——除了羽绒服是一黑一白,都是相同款式。

“啧啧啧看吧, 我就说咱俩穿这一身肯定贼拉风!别人一看就知道咱俩关系好!”

张严享受着路人投来的注目, 低头看了看自己身上的白,又看了看旁边的黑, 一排整齐大白牙怼了王迅泽一脸。

两人头挨着头, 肩膀相叠,身高差了半个头。远远看去, 好似两颗里外调换的夹心巧克力般。

从右边吹来的风都被这人的身板挡完了。

王迅泽看着眼前显得更加黢黑的傻大个,再次没忍住勾起唇角。

“嗯, 这身白很适合你。

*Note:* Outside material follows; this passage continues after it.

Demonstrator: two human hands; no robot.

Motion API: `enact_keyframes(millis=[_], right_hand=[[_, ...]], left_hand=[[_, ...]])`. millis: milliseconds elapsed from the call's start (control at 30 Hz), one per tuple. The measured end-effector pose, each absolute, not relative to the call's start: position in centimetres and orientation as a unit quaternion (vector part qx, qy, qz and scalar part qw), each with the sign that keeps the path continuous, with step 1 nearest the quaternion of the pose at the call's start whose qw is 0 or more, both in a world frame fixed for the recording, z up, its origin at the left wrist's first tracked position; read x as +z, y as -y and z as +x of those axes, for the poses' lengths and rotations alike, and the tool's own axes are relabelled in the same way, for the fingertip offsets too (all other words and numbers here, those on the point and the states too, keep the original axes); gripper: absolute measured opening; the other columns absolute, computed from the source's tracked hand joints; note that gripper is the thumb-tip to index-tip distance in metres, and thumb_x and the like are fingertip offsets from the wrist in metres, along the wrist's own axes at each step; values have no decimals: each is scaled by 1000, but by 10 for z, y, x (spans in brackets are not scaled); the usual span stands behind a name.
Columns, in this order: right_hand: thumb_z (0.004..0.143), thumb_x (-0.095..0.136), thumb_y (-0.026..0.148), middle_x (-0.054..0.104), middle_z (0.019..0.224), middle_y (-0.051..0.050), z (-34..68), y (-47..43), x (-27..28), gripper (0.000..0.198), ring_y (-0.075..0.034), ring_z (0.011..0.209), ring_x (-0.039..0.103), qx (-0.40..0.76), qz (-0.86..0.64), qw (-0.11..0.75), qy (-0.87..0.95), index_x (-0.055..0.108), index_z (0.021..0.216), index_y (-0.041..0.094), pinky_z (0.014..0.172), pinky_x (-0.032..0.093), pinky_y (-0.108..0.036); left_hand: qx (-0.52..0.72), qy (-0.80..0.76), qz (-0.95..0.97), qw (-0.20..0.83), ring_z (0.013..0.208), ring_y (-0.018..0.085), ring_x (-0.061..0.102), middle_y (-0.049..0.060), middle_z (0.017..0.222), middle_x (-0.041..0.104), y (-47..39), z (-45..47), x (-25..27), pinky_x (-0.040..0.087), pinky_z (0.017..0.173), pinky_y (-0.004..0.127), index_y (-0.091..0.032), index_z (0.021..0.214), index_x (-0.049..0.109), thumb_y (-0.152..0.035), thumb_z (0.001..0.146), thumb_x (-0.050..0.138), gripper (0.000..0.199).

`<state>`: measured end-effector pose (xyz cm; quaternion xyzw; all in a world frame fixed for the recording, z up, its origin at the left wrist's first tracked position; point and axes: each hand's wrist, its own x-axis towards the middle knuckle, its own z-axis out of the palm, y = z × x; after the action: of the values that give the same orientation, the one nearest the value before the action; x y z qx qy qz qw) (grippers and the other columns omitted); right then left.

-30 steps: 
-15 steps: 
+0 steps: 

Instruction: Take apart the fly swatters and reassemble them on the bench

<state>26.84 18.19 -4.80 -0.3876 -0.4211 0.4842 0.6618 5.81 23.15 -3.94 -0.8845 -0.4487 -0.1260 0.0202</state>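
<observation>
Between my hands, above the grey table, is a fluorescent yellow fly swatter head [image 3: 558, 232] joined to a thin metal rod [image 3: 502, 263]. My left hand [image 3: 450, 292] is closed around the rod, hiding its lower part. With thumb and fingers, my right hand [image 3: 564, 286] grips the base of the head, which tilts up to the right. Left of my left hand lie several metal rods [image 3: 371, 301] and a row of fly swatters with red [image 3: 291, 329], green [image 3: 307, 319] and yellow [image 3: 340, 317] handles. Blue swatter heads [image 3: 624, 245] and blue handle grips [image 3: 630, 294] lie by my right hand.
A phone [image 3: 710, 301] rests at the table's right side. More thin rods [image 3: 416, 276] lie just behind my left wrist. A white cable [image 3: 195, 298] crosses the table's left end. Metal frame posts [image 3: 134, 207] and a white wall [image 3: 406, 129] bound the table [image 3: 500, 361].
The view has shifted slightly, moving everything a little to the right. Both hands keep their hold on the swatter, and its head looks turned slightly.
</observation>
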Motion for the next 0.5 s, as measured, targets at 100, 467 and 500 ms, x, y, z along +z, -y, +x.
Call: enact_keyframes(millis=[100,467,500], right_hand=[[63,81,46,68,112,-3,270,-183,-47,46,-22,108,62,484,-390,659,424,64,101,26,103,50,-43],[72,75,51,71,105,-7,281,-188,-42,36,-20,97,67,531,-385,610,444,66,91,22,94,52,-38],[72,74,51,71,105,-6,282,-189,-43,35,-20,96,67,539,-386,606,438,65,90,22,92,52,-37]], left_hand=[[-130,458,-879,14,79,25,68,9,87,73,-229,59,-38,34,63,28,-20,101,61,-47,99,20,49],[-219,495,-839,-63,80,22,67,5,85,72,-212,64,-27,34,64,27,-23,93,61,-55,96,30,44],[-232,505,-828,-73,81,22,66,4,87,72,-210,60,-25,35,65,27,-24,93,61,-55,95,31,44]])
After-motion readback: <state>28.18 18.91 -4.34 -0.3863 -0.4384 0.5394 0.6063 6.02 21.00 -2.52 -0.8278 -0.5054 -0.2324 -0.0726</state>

”

前天两人一起去买衣服, 本来这身白色是张严挑给他的,但是他白色的衣服够多了,便开玩笑让这人买了自己穿。

结果他不但真买了, 果断付款,而且还顺带让服务员拿了一件同款黑色的给他。

——美名其曰是兄弟装。

“真的吗?”

张严一脸兴奋, 憨憨的笑,没忍住又拿头顶蹭他耳侧。

他原本的寸头长出了点头发, 因为太冷,他便没有去剪,现在一片细密的黑,又短又硬。

最近他特别喜欢拿头发去扎小王王的脖子玩, 每次这人的反应可好玩了,脸和耳朵都会粉红粉红的,但是他不会像之前那样躲,只是拿眼睛瞪他。

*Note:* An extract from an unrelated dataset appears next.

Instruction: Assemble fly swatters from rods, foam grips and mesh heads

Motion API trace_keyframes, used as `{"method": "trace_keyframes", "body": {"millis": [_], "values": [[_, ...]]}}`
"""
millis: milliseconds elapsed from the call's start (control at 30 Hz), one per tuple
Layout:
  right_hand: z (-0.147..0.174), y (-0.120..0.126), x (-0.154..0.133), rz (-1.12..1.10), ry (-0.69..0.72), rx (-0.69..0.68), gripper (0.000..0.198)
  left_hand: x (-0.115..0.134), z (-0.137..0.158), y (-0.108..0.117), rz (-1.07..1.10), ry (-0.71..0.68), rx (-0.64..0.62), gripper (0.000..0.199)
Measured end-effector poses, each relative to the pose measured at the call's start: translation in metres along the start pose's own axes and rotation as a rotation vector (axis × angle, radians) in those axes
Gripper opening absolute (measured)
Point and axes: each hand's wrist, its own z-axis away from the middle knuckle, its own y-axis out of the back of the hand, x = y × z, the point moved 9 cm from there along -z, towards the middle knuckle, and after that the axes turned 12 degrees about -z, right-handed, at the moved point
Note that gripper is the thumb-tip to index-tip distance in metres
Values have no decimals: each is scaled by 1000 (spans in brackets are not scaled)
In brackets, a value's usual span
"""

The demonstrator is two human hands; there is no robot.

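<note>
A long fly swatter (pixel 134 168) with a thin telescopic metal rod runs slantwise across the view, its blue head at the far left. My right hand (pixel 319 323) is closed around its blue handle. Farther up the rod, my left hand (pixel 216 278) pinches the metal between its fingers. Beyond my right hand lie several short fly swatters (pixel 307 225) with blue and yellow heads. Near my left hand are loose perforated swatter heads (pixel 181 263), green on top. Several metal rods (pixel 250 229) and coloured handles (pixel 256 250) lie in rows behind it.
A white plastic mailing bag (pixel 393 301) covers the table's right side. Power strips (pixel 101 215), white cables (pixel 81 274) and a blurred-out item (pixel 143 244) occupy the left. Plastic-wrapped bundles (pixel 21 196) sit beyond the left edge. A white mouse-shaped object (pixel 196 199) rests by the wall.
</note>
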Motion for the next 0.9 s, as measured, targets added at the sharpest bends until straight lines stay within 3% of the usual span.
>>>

隔着那副眼镜,张严每次被那双眼尾上翘的眼睛瞪的时候,就会感觉一股酥麻从脚底蹿到头顶。

嘶。

这人又瞪他了。

张严站直身,舔了舔唇,眼神直勾勾盯着他看。

“看路!”

王迅泽耳根通红地把他脸拍过去,扳正。

眼前一根路灯杆静静伫立在此。

张严忙回过神来,看向前面,勾着人脖子往旁边迈了几步,“噢噢好好好,看路看路。”

行李箱的轮子在冰凉的柏油路上滚动,发出“沙沙”的声音。